Novo JornalPublicado 09/04/2017 11:53:00

A intenção da União Africana de criar uma instância judicial própria em substituição do Tribunal Penal Internacional - que acusa de perseguir os dirigentes africanos -, revela, aos olhos do presidente da Fundação Mo Ibrahim, que a organização funciona "como um clube exclusivo de presidentes cujo único objetivo é protegerem-se".

Foto: DR


Em Marrocos para o "Fim-de-Semana da Governação Ibrahim", que termina hoje, 9, na cidade de Marraquexe, o milionário sudanês Mo Ibrahim, cuja fundação homónima promove a boa governação em África, criticou o anunciado boicote da União Africana ao Tribunal Penal Internacional.
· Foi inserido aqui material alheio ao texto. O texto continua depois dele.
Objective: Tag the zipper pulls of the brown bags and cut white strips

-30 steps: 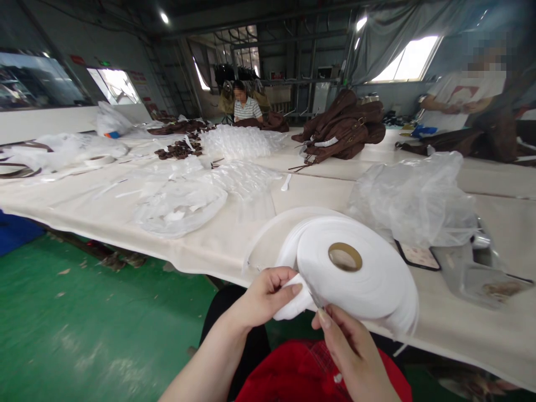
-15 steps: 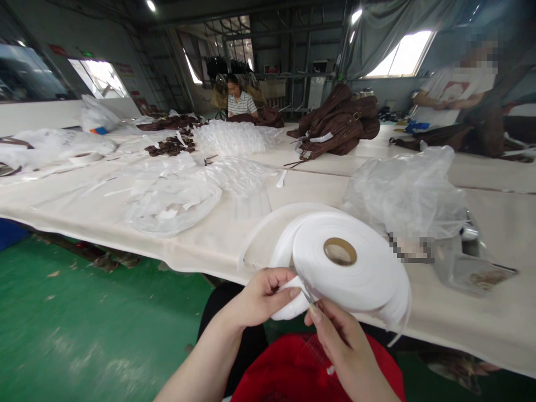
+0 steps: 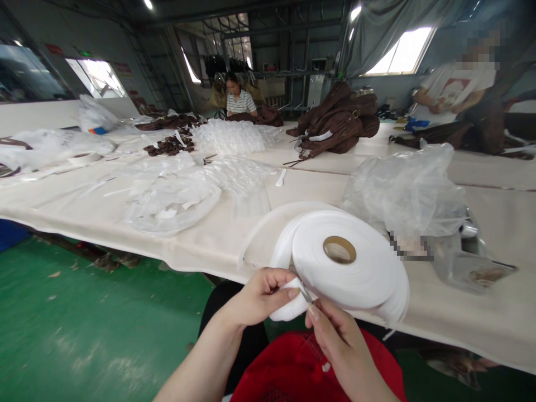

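My left hand [image 3: 266, 296] pinches a folded length of white tape [image 3: 288, 310] between thumb and fingers, just past the table's front edge. Against the tape's upper edge lies the tip of a thin metal-bladed tool [image 3: 305, 292]. My right hand [image 3: 335, 329] grips this tool; its handle is hidden in the fingers, so I cannot tell its exact kind. Right behind both hands, a large roll of white tape [image 3: 368, 268] with a brown cardboard core lies on its side at the table edge. Loose turns of the tape spread out to its left and right.
Crumpled clear plastic bags [image 3: 402, 195] lie right of the roll, others [image 3: 173, 204] to the left. Brown bags [image 3: 343, 123] are piled farther back on the cream-covered table [image 3: 201, 245]. One person [image 3: 240, 100] sits across it; another [image 3: 456, 89] stands at the right.
Both hands stay almost in place, with the blade still at the tape. The loose tape end hanging at the roll's right has shifted slightly. The standing person's arms have moved a little.
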`<state>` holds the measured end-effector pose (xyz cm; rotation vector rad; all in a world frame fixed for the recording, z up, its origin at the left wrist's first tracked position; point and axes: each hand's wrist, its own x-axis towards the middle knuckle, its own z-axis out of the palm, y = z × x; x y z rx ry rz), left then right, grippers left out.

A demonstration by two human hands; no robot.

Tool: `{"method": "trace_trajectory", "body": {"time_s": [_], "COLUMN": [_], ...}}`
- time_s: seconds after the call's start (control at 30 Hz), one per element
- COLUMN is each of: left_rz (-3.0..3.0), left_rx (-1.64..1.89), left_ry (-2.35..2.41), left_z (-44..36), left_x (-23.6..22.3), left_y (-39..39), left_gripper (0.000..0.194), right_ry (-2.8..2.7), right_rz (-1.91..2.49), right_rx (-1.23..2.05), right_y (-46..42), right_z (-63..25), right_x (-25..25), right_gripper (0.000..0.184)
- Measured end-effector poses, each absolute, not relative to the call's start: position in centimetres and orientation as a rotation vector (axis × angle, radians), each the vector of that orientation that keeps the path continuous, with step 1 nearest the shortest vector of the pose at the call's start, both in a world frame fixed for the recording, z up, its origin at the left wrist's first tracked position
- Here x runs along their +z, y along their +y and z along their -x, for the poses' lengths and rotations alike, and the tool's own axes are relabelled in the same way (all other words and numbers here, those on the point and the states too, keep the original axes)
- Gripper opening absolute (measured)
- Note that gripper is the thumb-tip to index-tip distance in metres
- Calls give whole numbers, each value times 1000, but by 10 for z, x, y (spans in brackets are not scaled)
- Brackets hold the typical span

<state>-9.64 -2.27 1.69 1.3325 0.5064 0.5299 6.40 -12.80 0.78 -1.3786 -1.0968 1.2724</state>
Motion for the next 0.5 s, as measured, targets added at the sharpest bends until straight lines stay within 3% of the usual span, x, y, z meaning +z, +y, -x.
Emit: {"method": "trace_trajectory", "body": {"time_s": [0.5], "left_rz": [-1328], "left_rx": [495], "left_ry": [470], "left_z": [95], "left_x": [22], "left_y": [-23], "left_gripper": [36], "right_ry": [-1095], "right_rz": [1331], "right_rx": [1297], "right_y": [-127], "right_z": [-65], "right_x": [4], "right_gripper": [42]}}
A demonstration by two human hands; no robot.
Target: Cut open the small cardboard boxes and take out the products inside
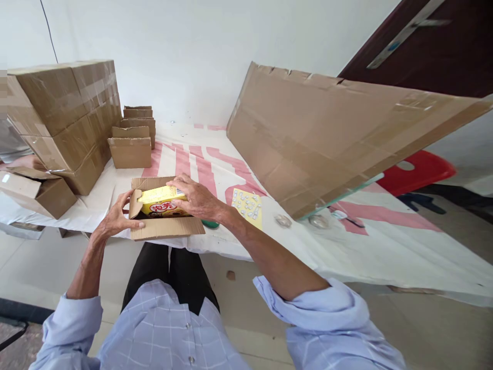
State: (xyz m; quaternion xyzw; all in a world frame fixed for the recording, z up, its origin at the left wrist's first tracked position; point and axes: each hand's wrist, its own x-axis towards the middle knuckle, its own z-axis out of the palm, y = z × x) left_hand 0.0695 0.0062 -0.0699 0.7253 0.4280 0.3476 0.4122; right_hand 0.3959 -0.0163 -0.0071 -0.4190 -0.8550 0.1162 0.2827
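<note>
An open cardboard box (168, 229) sits at the front edge of the cloth-covered table, its flaps spread. Partly inside it lies a yellow printed packet box (162, 196) with red and white lettering and a barcode at one end. My left hand (120, 216) grips the cardboard box's left end, thumb on the near flap and fingers round the far side. Across the right end of the yellow packet box my right hand (198, 198) is closed, fingers on its top and side. The inside of the cardboard box is mostly hidden.
Taped cartons (61, 113) are stacked at left, beside small open boxes (131, 152). Another person's hand (33, 162) is near an open carton (50, 192). A large cardboard sheet (327, 133) leans at right. A yellow sticker sheet (247, 206) and tape rolls (283, 221) lie nearby.
</note>
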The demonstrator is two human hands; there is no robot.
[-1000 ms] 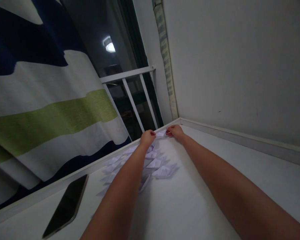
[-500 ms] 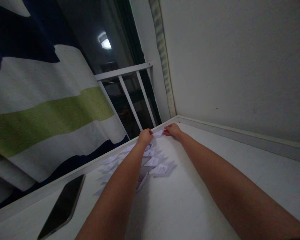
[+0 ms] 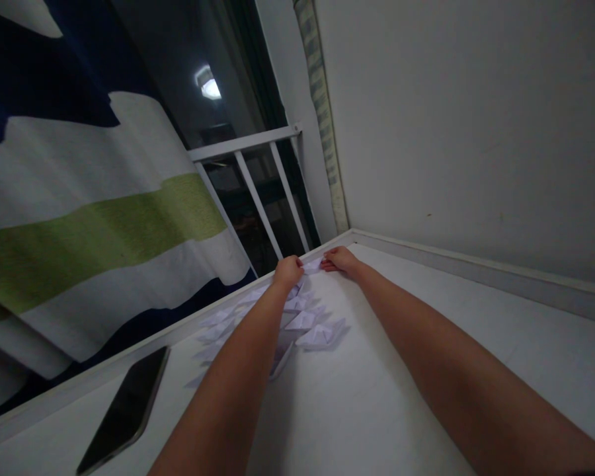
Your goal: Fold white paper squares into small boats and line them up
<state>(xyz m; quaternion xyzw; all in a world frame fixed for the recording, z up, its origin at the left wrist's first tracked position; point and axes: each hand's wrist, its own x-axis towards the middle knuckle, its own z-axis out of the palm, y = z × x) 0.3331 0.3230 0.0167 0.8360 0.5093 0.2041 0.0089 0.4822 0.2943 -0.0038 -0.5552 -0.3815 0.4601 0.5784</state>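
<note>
Near the far corner of the white tabletop (image 3: 367,396), a folded white paper boat (image 3: 313,266) is held between my two hands. My left hand (image 3: 288,271) pinches its left end, and my right hand (image 3: 340,259) has its fingers closed at the right end. Several more paper boats (image 3: 321,336) lie close together in rows just nearer to me. My left forearm hides part of that group.
A dark-screened phone (image 3: 126,410) lies flat at the lower left. The table's raised edge (image 3: 451,264) runs along the white wall (image 3: 466,119). A striped curtain (image 3: 94,225) and a white railing (image 3: 245,143) stand beyond the left edge.
The view has shifted slightly, so the scene sits a little further left. My right hand has come slightly closer to my left, with the paper boat still between them.
</note>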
"A União Africana devia deixar de se comportar como um clube exclusivo de presidentes cujo único objetivo é protegerem-se. Vá lá, isso já não funciona", disse o empresário, num debate com o antigo secretário-geral das Nações Unidas Kofi Annan.

Para o sudanês, a intenção da União Africana de criar um Tribunal Africano em substituição do Tribunal Penal Internacional é incompreensível e despesista.

"É um enorme custo, em dinheiro e recursos. Não pode acusar presidentes, ministros. Os nossos pescadores, os nossos taxistas, podem ser tratados num tribunal normal. Por que é que vão criar um tribunal diferente? Qual é o objectivo? É uma abordagem ridícula, infelizmente", sublinhou.